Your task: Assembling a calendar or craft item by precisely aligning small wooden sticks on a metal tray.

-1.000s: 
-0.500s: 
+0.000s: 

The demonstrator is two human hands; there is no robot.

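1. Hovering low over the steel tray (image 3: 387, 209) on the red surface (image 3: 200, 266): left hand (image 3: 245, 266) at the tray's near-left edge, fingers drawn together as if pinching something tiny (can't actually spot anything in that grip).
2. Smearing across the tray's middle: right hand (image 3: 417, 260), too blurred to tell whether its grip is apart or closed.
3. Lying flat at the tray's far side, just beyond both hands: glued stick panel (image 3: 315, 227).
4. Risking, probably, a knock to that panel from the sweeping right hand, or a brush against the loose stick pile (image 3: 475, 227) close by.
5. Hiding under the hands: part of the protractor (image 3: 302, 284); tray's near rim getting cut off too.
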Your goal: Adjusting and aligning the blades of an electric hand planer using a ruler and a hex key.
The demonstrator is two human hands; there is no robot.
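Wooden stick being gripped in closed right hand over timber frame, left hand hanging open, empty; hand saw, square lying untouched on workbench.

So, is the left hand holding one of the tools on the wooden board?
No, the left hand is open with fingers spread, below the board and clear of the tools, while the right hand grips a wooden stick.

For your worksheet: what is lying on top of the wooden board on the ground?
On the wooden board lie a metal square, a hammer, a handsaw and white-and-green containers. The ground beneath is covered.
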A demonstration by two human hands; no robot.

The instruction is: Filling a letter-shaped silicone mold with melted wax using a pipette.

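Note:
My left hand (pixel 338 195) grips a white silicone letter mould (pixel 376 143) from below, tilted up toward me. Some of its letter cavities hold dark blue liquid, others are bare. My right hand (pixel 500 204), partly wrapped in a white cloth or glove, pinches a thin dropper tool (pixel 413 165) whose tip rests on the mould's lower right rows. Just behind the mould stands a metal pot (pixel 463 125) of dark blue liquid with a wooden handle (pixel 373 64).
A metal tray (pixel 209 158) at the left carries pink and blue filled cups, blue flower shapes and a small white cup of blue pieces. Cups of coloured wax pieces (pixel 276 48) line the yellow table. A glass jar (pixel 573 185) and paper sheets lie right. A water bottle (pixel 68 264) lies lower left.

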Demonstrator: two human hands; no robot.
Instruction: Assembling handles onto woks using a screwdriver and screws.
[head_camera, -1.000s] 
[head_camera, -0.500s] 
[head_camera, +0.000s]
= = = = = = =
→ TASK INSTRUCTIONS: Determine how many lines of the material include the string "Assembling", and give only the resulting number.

→ ANSWER FOR THIS EXERCISE: 2